Data from the National Bureau of Statistics (NBS) have revealed that the average airfare paid by passengers on specified routes for a single journey has increased by 52% in the past 12 months.

The surge in airfares cannot but be linked to the recent challenges faced by local airlines, which include an unusual hike in energy prices, and lack of access to foreign exchange.

Recently, airline operators announced a decision to suspend their operations due to a surge in the price of aviation fuel, Jet A1.

While speaking in an interview, the Chief Executive Officer, TopBrass Aviation, Captain Roland Iyayi, blamed the inability of the government to solve certain fundamental challenges as the reason behind the spike in airfares in the last one year.

According to him, energy costs constitute about 50 per cent of airlines operating cost. This, he said, would invariably give rise to a corresponding hike in airfares.

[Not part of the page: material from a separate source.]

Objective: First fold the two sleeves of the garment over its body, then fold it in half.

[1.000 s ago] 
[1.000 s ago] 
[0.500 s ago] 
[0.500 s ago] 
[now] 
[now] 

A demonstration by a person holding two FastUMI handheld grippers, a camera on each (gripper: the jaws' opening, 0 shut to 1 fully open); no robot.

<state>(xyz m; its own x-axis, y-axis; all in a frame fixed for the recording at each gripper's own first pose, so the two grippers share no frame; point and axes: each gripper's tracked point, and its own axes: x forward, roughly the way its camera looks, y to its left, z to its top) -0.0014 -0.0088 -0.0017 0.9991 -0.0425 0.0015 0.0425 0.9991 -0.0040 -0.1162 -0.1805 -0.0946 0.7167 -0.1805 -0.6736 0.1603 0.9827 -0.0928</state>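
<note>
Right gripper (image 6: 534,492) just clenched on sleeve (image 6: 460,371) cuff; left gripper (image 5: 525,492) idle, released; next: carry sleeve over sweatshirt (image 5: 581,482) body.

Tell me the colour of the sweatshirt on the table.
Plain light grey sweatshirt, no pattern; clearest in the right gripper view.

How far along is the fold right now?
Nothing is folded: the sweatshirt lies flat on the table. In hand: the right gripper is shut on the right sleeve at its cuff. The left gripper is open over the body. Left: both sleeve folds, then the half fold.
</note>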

Also speaking, an economic expert at the Pan-Atlantic University, Associate Professor Emeka Osuji, the hike was inevitable considering recent events in the aviation sector and their attendant economic consequences.

Osuji further reiterated that the economy had been badly managed and decried Nigeria’s continued inability to refine fuel for local consumption.

According to him, much of the energy crisis that has led to increased cost of production would have been tackled if the government had been alive to its responsibilities.

He, however, blamed the government for being dead to their responsibilities expressing that much of the energy crisis that has led to increased cost of production would never have been an issue.